2011年3月19日土曜日

花の知恵 (モーリス・メーテルリンク著)

この1週間、私は、幾度も花を眺めその香りに包まれた。
疲労がピークに達した昨日、バラの花の香りで身体が楽になるのを感じた。正確に言えば、香りを嗅いで即座に楽になったのではない。まず自分がひどく疲れていることに改めて気づき、予定していた外出をやめてPCを閉じ、深い腹式呼吸をゆっくりと繰り返した。全身が楽になったのはそれから徐々にである。

思い起こしたのがこの本。「青い鳥」の著者でもあるモーリス・メーテルリンクによる著作。原題は "L'INTELLIGENCE DES FLEURS" 。1992年の日本語翻訳本「花の知恵」発刊直後に入手した。時間をかけて愛読したのだろう。表紙上端の反り方と付箋代わりに折り目のついたページから、今も私がこの本を記憶していた意味を感じた。




魅かれるものがあればそれについて知りたくなる。
花とは何か。
著者は冒頭の最初の段落の最後でこう述べている。
「…花には、光の方へ、精神の方へ向かおうとする植物の生命の努力が結集されているのである。」

植物は動物のように自由には動けない。しかしいつの間にか蕾は膨らみ、花は咲く。枯れても翌年の同じ頃芽吹く。だからこそ、人はその秘密に魅かれ、些細な変化もつぶさに観察したくなるのかもしれない。

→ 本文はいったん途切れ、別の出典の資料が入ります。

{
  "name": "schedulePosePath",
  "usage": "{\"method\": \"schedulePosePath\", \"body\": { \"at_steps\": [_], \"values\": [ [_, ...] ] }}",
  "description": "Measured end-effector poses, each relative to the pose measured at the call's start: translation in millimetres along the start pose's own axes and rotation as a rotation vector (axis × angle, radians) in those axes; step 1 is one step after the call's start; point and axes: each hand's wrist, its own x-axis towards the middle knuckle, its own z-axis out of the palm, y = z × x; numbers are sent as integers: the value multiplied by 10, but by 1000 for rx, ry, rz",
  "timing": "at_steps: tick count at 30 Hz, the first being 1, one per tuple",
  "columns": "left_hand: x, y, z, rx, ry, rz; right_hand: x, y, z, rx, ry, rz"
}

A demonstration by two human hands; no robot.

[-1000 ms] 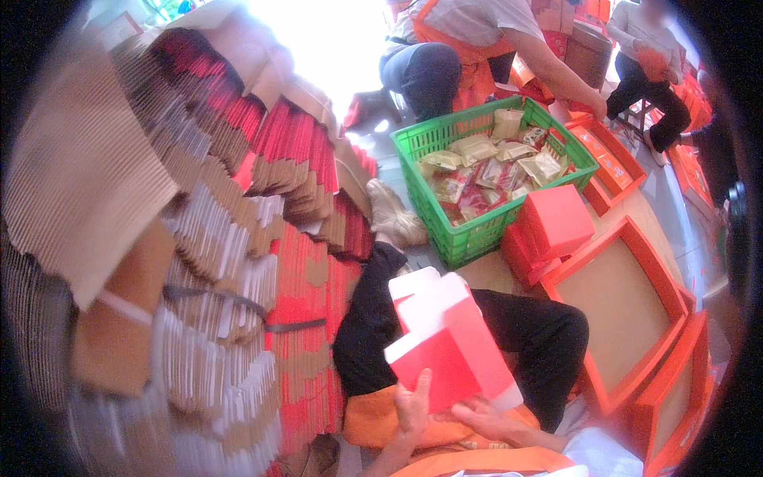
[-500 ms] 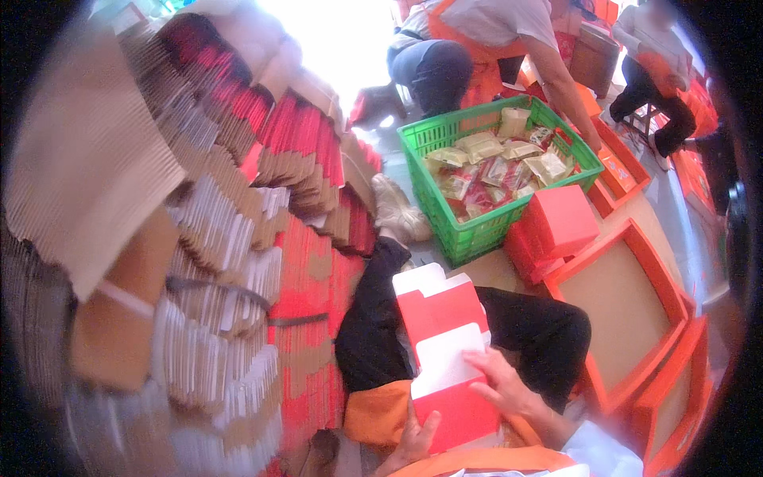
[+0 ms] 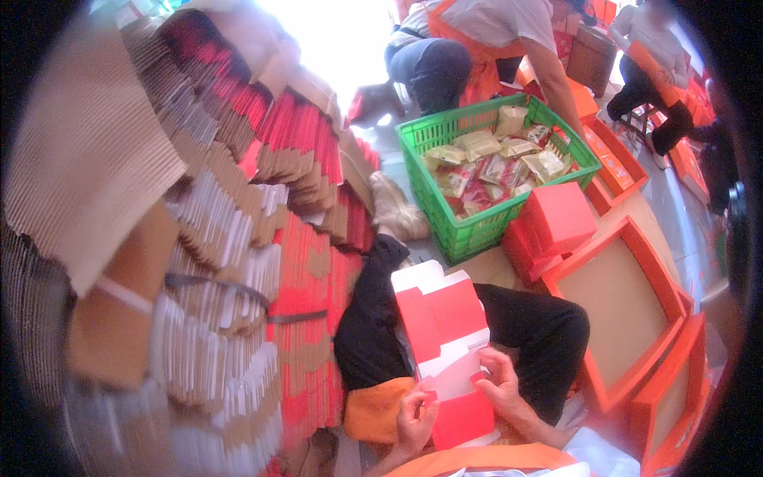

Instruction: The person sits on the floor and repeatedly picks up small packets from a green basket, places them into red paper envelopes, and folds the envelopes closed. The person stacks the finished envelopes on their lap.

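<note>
A partly folded red-and-white carton (image 3: pixel 449 314) lies across my lap, its far end toward the green crate. At its near left edge my left hand (image 3: pixel 416 416) is closed, thumb and fingers pinching a small side flap. Opposite, my right hand (image 3: pixel 502 387) has its fingers bent together on the flap at the right edge. Between the hands the white inside of the carton shows, with a red panel nearest my body. An orange cloth (image 3: pixel 372 413) lies over my left thigh.
Tall stacks of flat red, white and brown cartons (image 3: pixel 302 334) fill the left side. Ahead stands a green crate (image 3: pixel 449 230) of wrapped packets. Red boxes (image 3: pixel 560 219) and orange-rimmed trays (image 3: pixel 616 310) sit to the right. A co-worker (image 3: pixel 485 40) bends behind the crate; another person sits farther back.
Both hands have moved up to the carton's side edges, and their fingers have closed on the flaps. The white panel that stood up in the middle now lies differently, with its inside showing.
</note>
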Motion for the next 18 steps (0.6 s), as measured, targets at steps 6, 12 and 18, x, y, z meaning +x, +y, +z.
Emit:
{"method": "schedulePosePath", "body": {
  "at_steps": [6,12,18],
  "values": [
    [15,-5,50,-57,-14,-50,-65,160,-374,-264,-254,58],
    [198,208,56,205,-177,-98,-42,-24,-236,-350,-199,112],
    [215,110,-14,262,-238,-73,-18,-49,-265,-469,-258,101]
  ]
}}
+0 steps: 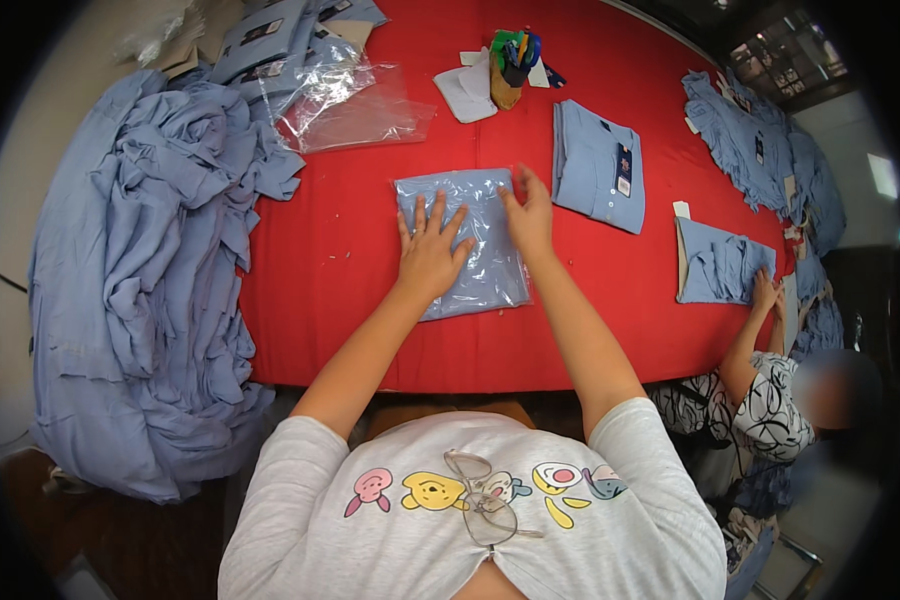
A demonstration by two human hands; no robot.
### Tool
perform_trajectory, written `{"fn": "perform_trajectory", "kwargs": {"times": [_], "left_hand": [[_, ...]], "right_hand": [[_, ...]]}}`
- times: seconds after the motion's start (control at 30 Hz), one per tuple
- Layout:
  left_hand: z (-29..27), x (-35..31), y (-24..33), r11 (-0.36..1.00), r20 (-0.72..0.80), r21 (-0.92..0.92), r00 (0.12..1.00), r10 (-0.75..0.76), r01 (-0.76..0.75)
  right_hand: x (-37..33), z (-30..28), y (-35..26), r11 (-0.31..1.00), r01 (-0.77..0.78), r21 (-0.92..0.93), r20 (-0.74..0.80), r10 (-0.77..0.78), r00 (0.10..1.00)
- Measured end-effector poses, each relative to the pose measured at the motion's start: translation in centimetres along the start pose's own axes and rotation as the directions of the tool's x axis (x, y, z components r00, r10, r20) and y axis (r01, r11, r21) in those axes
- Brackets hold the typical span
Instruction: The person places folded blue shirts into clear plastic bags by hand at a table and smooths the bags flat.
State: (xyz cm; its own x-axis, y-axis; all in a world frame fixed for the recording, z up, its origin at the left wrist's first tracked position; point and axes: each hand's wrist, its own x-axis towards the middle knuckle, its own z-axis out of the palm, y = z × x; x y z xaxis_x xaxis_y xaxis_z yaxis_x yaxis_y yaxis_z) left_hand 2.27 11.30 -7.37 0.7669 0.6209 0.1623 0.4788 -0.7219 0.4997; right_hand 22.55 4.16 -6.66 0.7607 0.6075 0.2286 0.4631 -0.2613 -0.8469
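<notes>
A folded light-blue shirt in a clear plastic bag (480, 265) lies on the red-covered table (370, 350) in front of me. My left hand (431, 250) presses flat on the bag with its fingers spread. At the bag's upper right edge is my right hand (531, 218); its thumb touches the plastic and its fingers, slightly blurred, point up past the edge. Right of the bag sits another folded blue shirt (595, 165) with a dark tag and a row of buttons, outside any bag.
Loose blue garments (160, 250) are heaped at the left. Beyond them are folded shirts (260, 45) and empty clear bags (350, 105). A pen holder (510, 75) stands at the back. At right, a co-worker's hands (765, 298) touch a partly folded shirt (710, 260) near more garments (745, 140).
</notes>
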Motion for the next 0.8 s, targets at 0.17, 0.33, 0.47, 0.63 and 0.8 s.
{"fn": "perform_trajectory", "kwargs": {"times": [0.17, 0.33, 0.47, 0.63, 0.8], "left_hand": [[-6.2, -6.8, 2.5, 0.581, 0.334, -0.670, 0.887, -0.319, 0.462], [-3.7, -11.9, -0.5, -0.278, 0.766, -0.641, 0.617, -0.179, 0.716], [-5.8, -11.7, -1.3, -0.605, 0.594, -0.592, 0.795, 0.121, 0.533], [-13.5, -8.5, 2.8, -0.665, 0.527, -0.629, 0.849, 0.015, 0.403], [-13.0, -7.1, 4.1, -0.351, 0.438, -0.858, 0.892, -0.117, 0.375]], "right_hand": [[6.1, -0.4, 1.4, 0.903, -0.427, 0.056, 0.297, 0.393, 0.870], [6.0, -1.4, -3.8, 0.777, -0.609, 0.163, 0.612, 0.404, 0.680], [-0.7, -7.0, -13.2, 0.918, -0.246, 0.310, 0.573, 0.027, 0.819], [-8.6, -16.9, -16.8, 0.821, 0.456, 0.344, 0.523, -0.571, 0.633], [-13.6, -20.5, -12.2, 0.897, 0.432, 0.095, 0.467, -0.423, 0.777]]}}
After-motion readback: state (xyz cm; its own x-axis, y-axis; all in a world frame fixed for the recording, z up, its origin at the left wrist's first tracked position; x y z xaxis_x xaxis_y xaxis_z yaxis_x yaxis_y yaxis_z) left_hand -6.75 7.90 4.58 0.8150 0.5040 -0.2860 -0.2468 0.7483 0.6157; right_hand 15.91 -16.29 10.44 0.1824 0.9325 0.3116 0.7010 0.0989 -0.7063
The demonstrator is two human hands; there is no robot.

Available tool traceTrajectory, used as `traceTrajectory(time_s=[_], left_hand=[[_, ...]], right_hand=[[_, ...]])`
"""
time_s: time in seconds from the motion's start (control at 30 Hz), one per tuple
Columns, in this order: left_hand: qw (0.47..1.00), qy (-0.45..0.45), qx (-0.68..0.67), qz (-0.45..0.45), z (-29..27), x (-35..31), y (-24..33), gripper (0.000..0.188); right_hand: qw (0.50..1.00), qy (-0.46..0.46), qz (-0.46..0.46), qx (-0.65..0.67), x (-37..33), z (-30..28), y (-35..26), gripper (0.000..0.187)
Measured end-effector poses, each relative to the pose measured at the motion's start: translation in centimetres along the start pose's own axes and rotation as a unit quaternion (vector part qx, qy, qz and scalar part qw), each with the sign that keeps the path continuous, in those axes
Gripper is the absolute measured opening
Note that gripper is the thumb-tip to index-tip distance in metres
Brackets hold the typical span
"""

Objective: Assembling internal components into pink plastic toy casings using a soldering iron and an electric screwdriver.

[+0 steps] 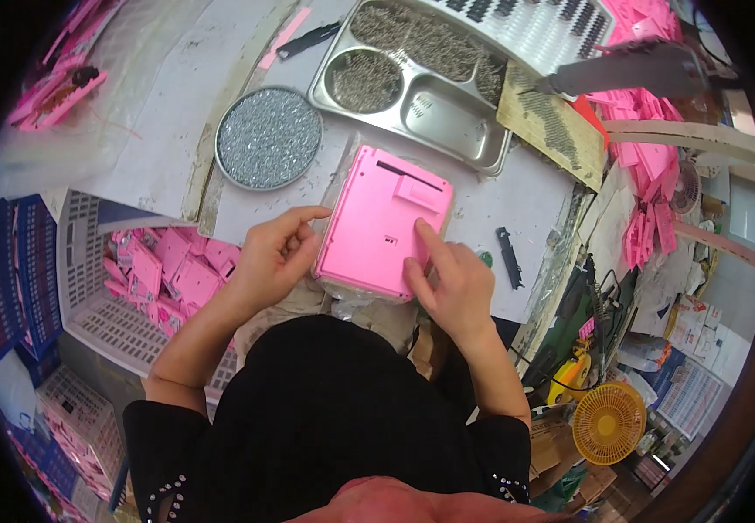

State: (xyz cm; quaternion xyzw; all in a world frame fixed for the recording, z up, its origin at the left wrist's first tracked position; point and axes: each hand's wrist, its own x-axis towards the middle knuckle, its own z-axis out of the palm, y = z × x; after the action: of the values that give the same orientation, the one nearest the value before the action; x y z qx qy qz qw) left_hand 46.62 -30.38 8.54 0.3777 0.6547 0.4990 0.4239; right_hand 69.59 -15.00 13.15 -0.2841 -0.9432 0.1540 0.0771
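Observation:
A flat pink plastic casing (pixel 369 218) lies on a clear plastic wrap at the table's near edge, with a dark slot and a raised tab near its far end. My left hand (pixel 280 253) is at its left edge, the index finger stretched to that edge and the other fingers loosely curled with nothing visible in them. On the casing's right side rests my right hand (pixel 458 283), index finger and thumb spread apart on the pink surface. A narrow black plastic part (pixel 509 258) lies to the right of that hand.
Beyond the casing are a round dish of small silvery pieces (pixel 270 138) and a steel tray (pixel 456 125) with screws in its compartments. A grey powered screwdriver (pixel 626 71) hangs at the upper right. Left of me, a white crate (pixel 90 288) holds pink parts.

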Motion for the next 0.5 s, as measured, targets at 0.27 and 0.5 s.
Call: traceTrajectory(time_s=[0.27,0.5], left_hand=[[0.998,-0.021,-0.063,0.018,0.5,-1.7,-2.4,0.038],[0.994,-0.046,-0.014,0.101,0.8,-2.6,-4.6,0.064]], right_hand=[[0.976,-0.002,-0.195,0.099,3.8,2.3,-3.3,0.063],[0.965,-0.045,-0.246,0.078,3.9,3.7,-3.0,0.052]])
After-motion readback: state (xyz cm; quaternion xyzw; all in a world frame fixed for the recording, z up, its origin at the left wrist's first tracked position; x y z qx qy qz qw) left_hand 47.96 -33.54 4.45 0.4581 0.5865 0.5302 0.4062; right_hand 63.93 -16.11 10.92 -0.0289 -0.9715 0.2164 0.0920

多種多様な花が咲き誇る南仏の地で暮らした著者は、その緻密な観察に基づく花の視覚的魅力だけではなく、香りについても次のように述べている。
「…しかし、この地で何よりも強い印象を与えるのは、バラとジャスミンの季節の晩や朝であろう。地上の大気が瞬く間に限りなく幸福な惑星の大気に一変してしまったのだろうか、…」
事実、このような香りの魅力のとりこになった人間は現代に至ってもせっせとバラやジャスミンを育て、増やし続けようとしている。あたかもその種が途絶えないように手助けをするかのごとく。

著者のメーテルリンクがノーベル文学賞を受賞したのは1911年。その翌年にこの本がパリで出版されている。今からおよそ100年前。30節から成る全文の最後の章が "LES PARFUMS" (香り)であり、その中で「未踏査の世界である」と前置きした上で、人間の嗅覚について「できるかぎりじっくり考察してみれば、おそらくは人間の有機体組織にもっとも深く染み込んでいる感覚なのだろう」と述べられていた。